Everything in the film appears to be a manifestation of the anxieties that could beset a man who attempts to strike out in a new creative direction. In this case, it’s movie star Riggan Thomson, who once played a superhero but who hasn’t had much luck since. Keaton takes on fully the obvious fact that his career hasn’t gone so well since he played Batman.
The Birdman character is now Riggan’s alter ego, often on hand to argue that his stage adaptation of a Raymond Carver short story about love is sheer hubris and he should go back to making crap movies.
His daughter (Emma Stone) appears to be a stoner flirt with no direction and little respect for him; his wife (Amy Ryan) is so supportive that perhaps he shouldn’t have left her; his current inamorata and co-star (Andrea Riseborough) might prefer women.
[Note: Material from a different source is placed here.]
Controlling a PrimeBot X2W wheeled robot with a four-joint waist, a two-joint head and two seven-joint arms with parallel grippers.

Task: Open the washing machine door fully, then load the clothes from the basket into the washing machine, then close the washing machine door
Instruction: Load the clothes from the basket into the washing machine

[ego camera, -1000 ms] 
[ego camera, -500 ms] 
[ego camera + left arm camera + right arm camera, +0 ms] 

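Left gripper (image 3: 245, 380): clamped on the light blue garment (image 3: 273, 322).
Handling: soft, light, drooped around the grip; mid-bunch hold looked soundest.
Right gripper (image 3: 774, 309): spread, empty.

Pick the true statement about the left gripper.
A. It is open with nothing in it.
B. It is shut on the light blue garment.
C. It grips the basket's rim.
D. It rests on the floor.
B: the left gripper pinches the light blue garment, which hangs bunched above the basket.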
His new male co-star (Edward Norton, pictured top with Keaton) is a bigger stage star, a better actor and he has a bigger dick; his business partner (Zach Galifianakis) could be lying about both backing and ticket sales; the New York Times critic (Lindsay Duncan) hates him personally and aims to destroy his play no matter what; he will be locked out of the theatre during a performance; the different drummer he marches to will be the death of him, and Chekov’s gun will misfire.
It’s all done with tremendous bravado and sharp wit in a few very long takes, which have become a speciality of cinematographer Emmanuel Lebezki, who did Alfonso Cuaron’s “Children of Men” and “Gravity”, for which he won the Oscar.
The screenplay by Alejandro González Iñárritu, Nicolás Giacobone, Alexander Dinelaris Jr. and Armando Bo includes many topical and cultural references as well as inside gags about the theatre and show business in general. Riggan is caught in a trap of his own making and while he questions if his aim is too high, he is determined to fly.
Keaton captures the man’s demons incisively and with great comic timing while Norton and Stone are deliciously mischievous thorns in his hide although the entire cast shines. Antonio Sanchez performs his drum score onscreen most of the time and his contribution adds greatly to the feel of the picture even if key scenes rely on classical pieces by Mahler, Ravel, Rachmaninoff and Tchaikovsky.
Already bound for top awards, the film is one to enjoy more than once as it reveals even more treats with each viewing.
Opens: UK, Dec. 26, wide Jan. 2 (20th Century Fox), US, Oct. 17, wide (Fox Searchlight); Cast: Michael Keaton, Zach Galifianakis, Edward Norton, Andrea Riseborough, Amy Ryan, Emma Stone, Naomi Watts, Lindsay Duncan; Director: Alejandro González Iñárritu; Screenwriters: Alejandro González Iñárritu, Nicolas Giacobone, Alexander Dinelaris, Armando Bo; Director of photography: Emmanuel Lubezki; Production designer: Kevin Thompson; Music: Antonio Sanchez; Costume designer: Albert Wolsky; Editors: Douglas Crise, Stephen Mirrione; Producers: Alejandro González Iñárritu, John Lesher, Arnon Milchan, James W. Skotchdopole; Executive producers: Christopher Woodrow, Molly Conners, Sarah E. Johnson; Production companies: New Regency, M Productions, Le Grisbi Productions; Rating: UK, 15; US, R; running time 120 mins.